As in other database models and a few programming languages, the Cypress model is self-representing: the data schema is stored and accessible as data. Thus application-independent tools can be written without coded-in knowledge of the types of data and their relationships.

There is also a predefined Datatype domain, with pre-defined elements StringType, BoolType, and IntType, called built-in types. We do not allow client-defined datum types at present.

Information about domains, relations, and attributes are represented by system relations in which the system entities participate. The pre-defined SubType relation is a binary relation between domains and their subdomains. There are also predefined binary relations that map attributes to information about the attributes:

aUniqueness: maps an attribute entity to {TRUE, FALSE}, depending whether it is part of a key of its relation. We are assuming only one key per relation, here; our implementation relaxes this assumption in the case of single-attribute keys.

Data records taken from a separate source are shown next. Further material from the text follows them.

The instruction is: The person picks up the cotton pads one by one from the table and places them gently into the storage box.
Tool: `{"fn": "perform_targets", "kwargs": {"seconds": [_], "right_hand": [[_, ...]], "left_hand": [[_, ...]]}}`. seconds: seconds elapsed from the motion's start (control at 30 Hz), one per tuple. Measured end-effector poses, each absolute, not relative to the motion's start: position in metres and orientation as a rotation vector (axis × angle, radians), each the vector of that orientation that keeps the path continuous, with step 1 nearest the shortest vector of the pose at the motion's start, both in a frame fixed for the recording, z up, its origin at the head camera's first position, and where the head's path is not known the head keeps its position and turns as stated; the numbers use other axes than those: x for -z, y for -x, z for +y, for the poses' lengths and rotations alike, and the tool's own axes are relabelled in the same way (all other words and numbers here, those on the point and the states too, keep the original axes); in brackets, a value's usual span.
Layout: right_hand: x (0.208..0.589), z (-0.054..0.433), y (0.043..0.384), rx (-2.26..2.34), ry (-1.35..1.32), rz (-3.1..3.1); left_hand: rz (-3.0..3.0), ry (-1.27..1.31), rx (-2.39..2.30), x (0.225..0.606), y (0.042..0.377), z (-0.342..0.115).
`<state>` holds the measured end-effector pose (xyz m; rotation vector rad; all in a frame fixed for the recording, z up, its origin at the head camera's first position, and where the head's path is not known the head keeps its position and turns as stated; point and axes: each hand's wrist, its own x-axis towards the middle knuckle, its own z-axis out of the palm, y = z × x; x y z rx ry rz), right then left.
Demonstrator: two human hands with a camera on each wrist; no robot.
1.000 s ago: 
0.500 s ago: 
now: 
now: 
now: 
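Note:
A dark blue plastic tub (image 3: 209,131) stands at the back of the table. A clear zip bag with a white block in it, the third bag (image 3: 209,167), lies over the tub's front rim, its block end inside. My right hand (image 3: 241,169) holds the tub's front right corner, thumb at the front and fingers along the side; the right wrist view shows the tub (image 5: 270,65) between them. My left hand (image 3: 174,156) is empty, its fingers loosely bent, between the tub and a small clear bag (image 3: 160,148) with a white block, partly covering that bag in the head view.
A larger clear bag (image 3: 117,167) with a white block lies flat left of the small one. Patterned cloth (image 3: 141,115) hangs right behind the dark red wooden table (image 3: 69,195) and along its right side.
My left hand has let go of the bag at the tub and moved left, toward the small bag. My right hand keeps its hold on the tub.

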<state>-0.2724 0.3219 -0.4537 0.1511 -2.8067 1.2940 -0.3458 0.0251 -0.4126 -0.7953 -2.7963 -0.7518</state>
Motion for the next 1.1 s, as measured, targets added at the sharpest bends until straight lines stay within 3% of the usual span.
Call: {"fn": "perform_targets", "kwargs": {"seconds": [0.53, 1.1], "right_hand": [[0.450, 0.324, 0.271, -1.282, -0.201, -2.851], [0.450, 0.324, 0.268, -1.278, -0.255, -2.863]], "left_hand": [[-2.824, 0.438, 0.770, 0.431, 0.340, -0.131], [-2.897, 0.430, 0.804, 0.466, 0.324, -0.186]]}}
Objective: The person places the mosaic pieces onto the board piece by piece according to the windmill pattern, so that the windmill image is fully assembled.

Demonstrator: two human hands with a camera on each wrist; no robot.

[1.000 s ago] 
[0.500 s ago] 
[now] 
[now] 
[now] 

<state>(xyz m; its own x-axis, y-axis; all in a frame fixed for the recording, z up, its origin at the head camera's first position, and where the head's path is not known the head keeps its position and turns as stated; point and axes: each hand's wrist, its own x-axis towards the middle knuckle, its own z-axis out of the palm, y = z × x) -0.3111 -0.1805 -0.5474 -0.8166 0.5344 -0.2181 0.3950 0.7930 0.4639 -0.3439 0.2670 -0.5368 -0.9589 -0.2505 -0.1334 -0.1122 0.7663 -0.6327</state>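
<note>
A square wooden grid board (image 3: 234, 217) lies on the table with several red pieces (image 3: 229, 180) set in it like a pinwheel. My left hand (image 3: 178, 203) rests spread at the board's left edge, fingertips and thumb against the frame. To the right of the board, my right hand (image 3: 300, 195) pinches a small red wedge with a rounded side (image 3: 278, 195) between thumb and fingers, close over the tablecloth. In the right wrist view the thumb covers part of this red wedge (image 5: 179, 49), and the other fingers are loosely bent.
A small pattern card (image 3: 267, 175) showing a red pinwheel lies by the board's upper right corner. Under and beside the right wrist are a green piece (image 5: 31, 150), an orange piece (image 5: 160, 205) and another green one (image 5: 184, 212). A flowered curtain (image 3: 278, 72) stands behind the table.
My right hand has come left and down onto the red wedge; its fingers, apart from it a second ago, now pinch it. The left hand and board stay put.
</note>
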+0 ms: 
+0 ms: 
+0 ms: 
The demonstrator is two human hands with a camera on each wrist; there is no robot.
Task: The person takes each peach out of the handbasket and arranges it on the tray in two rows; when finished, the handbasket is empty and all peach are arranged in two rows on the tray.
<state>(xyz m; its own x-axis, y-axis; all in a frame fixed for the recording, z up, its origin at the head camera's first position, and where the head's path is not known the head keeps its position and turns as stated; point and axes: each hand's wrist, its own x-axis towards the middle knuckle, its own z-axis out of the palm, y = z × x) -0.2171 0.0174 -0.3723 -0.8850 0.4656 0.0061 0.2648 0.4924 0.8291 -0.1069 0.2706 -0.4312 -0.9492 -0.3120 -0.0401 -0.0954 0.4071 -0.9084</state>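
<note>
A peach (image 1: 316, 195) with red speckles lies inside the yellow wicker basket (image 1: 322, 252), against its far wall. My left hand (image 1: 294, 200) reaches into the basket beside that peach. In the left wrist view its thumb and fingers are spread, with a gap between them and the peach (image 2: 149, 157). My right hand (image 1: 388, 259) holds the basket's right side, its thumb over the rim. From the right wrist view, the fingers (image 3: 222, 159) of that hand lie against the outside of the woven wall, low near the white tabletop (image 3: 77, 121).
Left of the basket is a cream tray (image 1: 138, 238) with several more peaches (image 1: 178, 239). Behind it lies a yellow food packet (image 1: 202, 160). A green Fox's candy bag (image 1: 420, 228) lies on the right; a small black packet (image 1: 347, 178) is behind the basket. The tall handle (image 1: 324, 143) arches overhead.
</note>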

The following diagram graphically illustrates a segment of a data schema describing the member relation and several domains. The left side of the figure shows two subdomains of Organization, (Company and University), and the right shows the types and uniqueness properties of the member relation’s attributes memberOf, memberIs, and memberAs.

New domains, relations, and attributes are defined by creating entities and relationships in these pre-defined system domains and relations. However, our implementation provides special operations to define the data schema, to simplify error checking. These operations are:

The operation RelationSubset[relation, attribute value list] enumerates relationships in a relation satisfying specified equality constraints on entity-valued attributes and/or range constraints on datum-valued attributes. For example, RelationSubset might enumerate all of the relationships that reference a particular entity in one attribute and have an integer in the range 23 to 52 in another.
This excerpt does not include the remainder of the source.